> [YOUR GOAL] Up to and including the line with "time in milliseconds", repeat every line of the listing exactly, beginning at the first.

--- EXTRACTED ENTRIES ---

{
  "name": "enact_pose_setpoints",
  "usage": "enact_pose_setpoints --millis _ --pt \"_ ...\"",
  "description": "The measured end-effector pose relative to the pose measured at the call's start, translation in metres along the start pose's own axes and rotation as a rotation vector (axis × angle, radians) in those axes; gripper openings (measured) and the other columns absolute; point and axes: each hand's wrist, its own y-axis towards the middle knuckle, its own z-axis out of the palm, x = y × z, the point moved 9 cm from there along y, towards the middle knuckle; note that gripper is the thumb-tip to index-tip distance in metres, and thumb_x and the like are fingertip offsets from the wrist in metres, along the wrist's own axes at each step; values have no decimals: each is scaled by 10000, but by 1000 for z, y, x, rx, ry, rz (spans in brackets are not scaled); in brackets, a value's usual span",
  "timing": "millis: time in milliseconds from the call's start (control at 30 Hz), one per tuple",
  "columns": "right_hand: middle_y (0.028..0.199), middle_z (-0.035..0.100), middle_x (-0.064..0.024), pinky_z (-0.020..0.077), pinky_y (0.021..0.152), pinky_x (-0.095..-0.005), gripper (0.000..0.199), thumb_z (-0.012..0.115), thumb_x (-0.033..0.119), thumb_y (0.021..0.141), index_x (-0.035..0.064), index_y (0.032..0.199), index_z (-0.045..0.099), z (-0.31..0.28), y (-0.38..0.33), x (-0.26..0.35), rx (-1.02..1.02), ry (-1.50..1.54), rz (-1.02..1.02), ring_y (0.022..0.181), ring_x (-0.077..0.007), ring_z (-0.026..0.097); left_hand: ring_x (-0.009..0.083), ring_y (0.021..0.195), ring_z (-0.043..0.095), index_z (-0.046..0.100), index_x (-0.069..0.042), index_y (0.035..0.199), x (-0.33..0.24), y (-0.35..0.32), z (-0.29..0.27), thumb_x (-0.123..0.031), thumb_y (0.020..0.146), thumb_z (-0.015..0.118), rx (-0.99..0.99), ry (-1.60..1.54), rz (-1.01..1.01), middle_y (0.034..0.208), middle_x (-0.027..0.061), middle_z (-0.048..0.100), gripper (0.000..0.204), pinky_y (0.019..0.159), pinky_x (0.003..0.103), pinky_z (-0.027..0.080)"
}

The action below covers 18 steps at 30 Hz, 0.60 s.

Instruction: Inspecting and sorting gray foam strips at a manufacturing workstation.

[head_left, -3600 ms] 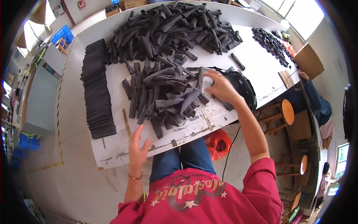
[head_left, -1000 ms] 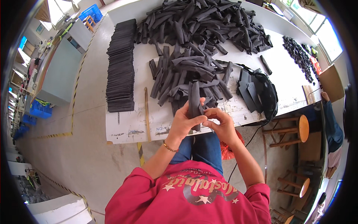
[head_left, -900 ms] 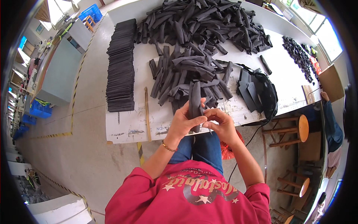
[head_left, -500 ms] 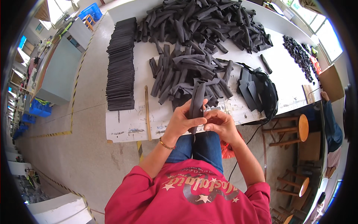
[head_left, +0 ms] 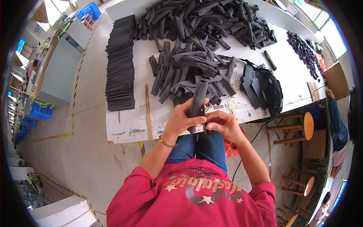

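My left hand (head_left: pixel 183 120) is closed round a dark grey fabric piece (head_left: pixel 199 99), folded lengthwise like a tube and held upright over the table's near edge. Close beside it, my right hand (head_left: pixel 225 126) pinches a narrow dark edge of what looks like the same piece; its fingertips partly cover that spot. Just beyond my hands lies a loose heap of similar curled fabric pieces (head_left: pixel 177 73). To the left stands a long, tight stack of flat dark pieces (head_left: pixel 120 64).
A bigger pile of curled pieces (head_left: pixel 211 22) fills the far side of the white table (head_left: pixel 141 72). A wooden stick (head_left: pixel 148 113) lies near the front left. At right are a black bag (head_left: pixel 274 90) with flat dark pieces (head_left: pixel 252 89) and wooden stools (head_left: pixel 308 126).
The fabric piece has tilted slightly, and a dark strip now shows more plainly between my two hands. My right hand has shifted a little downward; both hands keep their grip.
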Motion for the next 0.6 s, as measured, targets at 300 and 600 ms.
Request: enact_pose_setpoints --millis 300,600 --pt "917 676 -237 535 699 -416 349 528 66 959 5 1296 456 15 -3 15 -170 -741 -222 848 -411 681 41 849 562 584 -11 1285 2 1 -13 -101 811 783 -209 180 79 965 -30 621 521 766 191 468" --pt "723 618 -226 497 567 -421 331 504 43 963 -12 1286 459 5 -2 7 -501 -806 -243 669 -378 667 43 888 532 567 16 1246 -7 -6 -10 -141 830 764 -402 241 191 1052 -10 553 487 776 209 461"
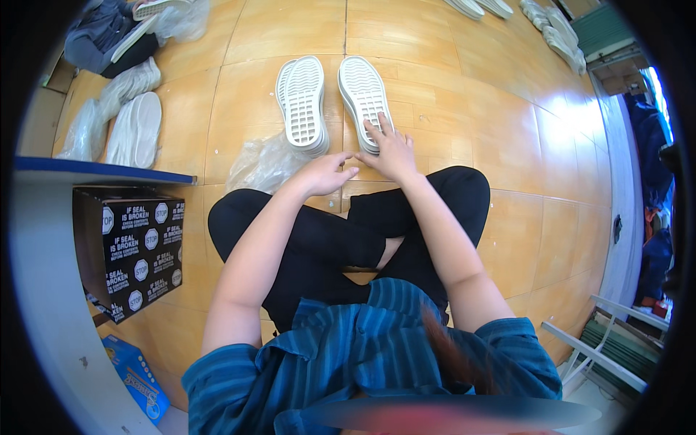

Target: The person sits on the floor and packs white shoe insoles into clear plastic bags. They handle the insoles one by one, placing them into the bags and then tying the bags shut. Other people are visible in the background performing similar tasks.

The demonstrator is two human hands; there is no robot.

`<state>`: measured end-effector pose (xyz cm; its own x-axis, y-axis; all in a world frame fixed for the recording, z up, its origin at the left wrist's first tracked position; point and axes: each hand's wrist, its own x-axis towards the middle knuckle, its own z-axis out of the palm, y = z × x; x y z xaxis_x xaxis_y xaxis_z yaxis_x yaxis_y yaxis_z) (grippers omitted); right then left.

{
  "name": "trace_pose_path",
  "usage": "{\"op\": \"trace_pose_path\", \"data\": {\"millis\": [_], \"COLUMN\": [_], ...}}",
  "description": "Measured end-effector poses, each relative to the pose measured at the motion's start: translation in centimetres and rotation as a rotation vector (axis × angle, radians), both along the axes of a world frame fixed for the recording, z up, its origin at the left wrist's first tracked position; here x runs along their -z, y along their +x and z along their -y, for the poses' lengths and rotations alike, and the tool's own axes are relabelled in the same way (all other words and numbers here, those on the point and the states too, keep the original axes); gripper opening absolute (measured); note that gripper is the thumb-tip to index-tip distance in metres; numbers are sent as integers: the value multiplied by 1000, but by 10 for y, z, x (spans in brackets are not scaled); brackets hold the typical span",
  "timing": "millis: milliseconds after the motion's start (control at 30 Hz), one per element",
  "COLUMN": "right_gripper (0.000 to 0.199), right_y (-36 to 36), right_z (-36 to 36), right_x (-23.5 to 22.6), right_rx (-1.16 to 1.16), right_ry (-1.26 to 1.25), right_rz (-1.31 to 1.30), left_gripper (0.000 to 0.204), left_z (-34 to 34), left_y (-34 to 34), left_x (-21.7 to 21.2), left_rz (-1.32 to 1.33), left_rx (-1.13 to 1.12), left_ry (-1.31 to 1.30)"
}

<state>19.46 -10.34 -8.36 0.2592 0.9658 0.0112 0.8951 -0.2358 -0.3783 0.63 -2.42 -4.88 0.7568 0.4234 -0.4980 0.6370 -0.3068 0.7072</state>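
- Right hand (391, 154) is spread wide, its fingers laid over the near end of the right-hand stack of white soles (362, 87); how firmly the top sole is pressed cannot be told.
- Left hand (328, 175) is held with thumb and fingers parted, just beside the near end of the left-hand stack of white soles (303, 105); whether that stack is touched cannot be made out.
- Between the right thumb and the left fingertips, contact cannot be judged.
- Both stacks are set on the tiled floor (428, 80) beyond the crossed legs (312, 225); lower soles are mostly covered by the top ones, so they cannot be counted.
- Clear plastic (261, 163) is crumpled beside the left-hand stack, its near edge partly hidden by a knee.
- Another person (98, 36) is cut off at upper left, with white soles near; the hands are hard to make out.
- More soles (467, 7) are cropped by the top edge.
- Beneath a blue-edged table (109, 168), a dark patterned carton (145, 254) is partly covered.
- Along the bottom, part of the view is obscured by a blurred patch.
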Motion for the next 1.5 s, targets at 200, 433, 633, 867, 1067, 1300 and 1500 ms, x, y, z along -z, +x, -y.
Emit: {"op": "trace_pose_path", "data": {"millis": [200, 433, 633, 867, 1067, 1300, 1500], "right_gripper": [64, 85, 87, 69, 82, 84, 79], "right_y": [74, 94, 70, 68, 55, 36, 26], "right_z": [-21, -52, -65, -33, 38, 65, 73], "right_x": [3, 46, 67, 13, -32, -52, -49], "right_rx": [172, 646, 456, 504, -60, 101, 91], "right_ry": [145, -169, -94, 271, 354, 371, 339], "right_rz": [-750, -1302, -1458, -1354, -1052, -1463, -1344], "left_gripper": [73, 83, 52, 49, 68, 59, 58], "left_z": [-13, -53, -43, -22, 4, 11, 22], "left_y": [18, 104, 126, 68, 65, 61, 47], "left_x": [12, 32, 86, 80, 50, 47, 53], "left_rz": [123, 140, 637, 886, 1049, 786, 920], "left_rx": [-348, -988, -1058, -917, -861, -705, -619], "left_ry": [-142, -455, -915, -1211, -1259, -1170, -1277]}}
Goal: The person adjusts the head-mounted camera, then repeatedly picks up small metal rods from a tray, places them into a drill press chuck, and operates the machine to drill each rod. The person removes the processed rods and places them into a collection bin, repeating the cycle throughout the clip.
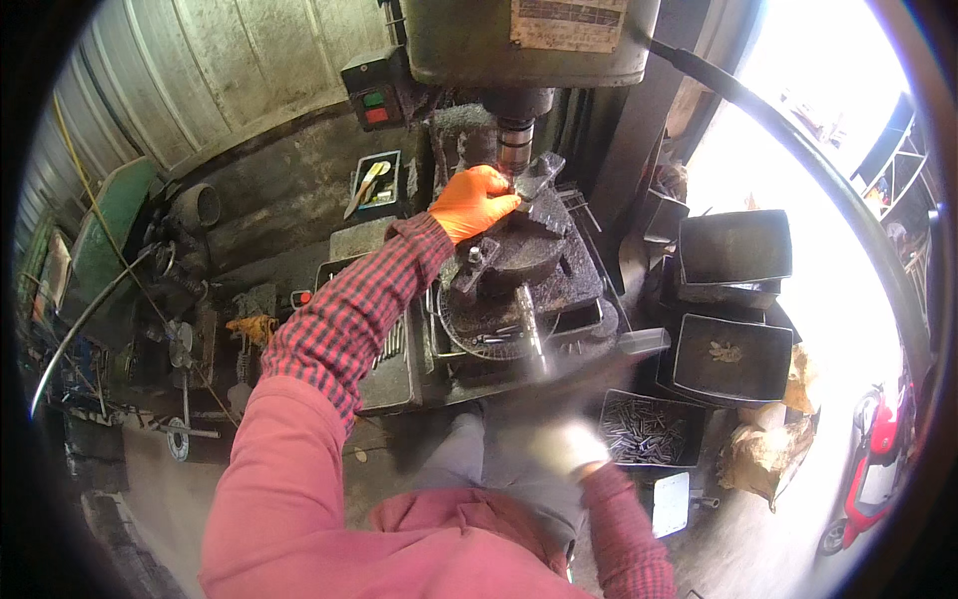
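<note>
Two hands in this head view, and they're doing very different things. The left hand (473, 200), in an orange glove, sits upper centre of the frame, fingers curled down onto a dark metal workpiece (540, 180) that rests on the round vise table (519, 262) of a drill press, right under the spindle (516, 140). It looks pressed on top and against the side of the piece rather than wrapped around it. The right hand (566, 444), in a pale glove, is low in the frame just right of centre and badly blurred, so I can't tell if it's open or gripping anything. A thin metal lever (532, 334) pokes out from the machine toward it, and it's near that but I can't say touching.

Around them: a green-and-red switch box (374, 105) upper left of the machine, a small tray of tools (377, 182) beside it, a tray of short metal pins (649, 429) lower right, and two dark rectangular bins (733, 299) stacked at right.

My take on doing this bit well: keep that left hand flat and off to the side of the spindle line, seat the piece square and fully clamped before any feed, and keep glove fingertips well clear of anything that spins.
</note>
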Demonstrator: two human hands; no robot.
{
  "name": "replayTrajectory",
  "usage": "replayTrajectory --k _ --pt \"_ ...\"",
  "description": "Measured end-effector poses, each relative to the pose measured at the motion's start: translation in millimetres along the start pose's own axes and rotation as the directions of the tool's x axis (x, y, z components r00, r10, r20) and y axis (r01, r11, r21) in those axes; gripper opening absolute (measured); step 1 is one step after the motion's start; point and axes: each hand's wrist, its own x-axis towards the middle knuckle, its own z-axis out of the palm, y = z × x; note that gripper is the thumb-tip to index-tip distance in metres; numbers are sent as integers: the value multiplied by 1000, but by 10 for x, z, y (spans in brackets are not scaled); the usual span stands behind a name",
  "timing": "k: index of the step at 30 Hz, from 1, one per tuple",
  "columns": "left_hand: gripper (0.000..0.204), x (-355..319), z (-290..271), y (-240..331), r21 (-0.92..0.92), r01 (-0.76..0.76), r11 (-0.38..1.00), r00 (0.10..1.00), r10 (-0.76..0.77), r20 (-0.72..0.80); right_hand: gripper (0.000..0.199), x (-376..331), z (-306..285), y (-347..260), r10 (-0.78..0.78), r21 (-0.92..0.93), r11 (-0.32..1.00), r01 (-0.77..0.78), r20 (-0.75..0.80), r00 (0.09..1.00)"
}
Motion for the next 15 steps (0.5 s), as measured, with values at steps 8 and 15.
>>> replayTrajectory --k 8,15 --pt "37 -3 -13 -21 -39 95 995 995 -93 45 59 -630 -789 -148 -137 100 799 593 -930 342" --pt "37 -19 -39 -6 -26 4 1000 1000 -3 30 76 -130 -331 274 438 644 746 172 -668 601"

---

> [WRITTEN SOLUTION]
{
  "name": "enact_pose_setpoints",
  "usage": "enact_pose_setpoints --millis _ --pt \"_ ...\"",
  "description": "The measured end-effector pose relative to the pose measured at the call's start, translation in metres along the start pose's own axes and rotation as a rotation vector (axis × angle, radians) in those axes; gripper openings (measured) and the other columns absolute; point and axes: each hand's wrist, its own y-axis towards the middle knuckle, its own z-axis out of the palm, x = y × z, the point moved 9 cm from there along y, towards the middle knuckle; note that gripper is the thumb-tip to index-tip distance in metres, and thumb_x and the like are fingertip offsets from the wrist in metres, along the wrist's own axes at each step; values have no decimals: each is scaled by 10000, but by 1000 for z, y, x, rx, ry, rz (spans in brackets are not scaled); in brackets, a value's usual span",
  "timing": "millis: time in milliseconds from the call's start (control at 30 Hz), one per tuple",

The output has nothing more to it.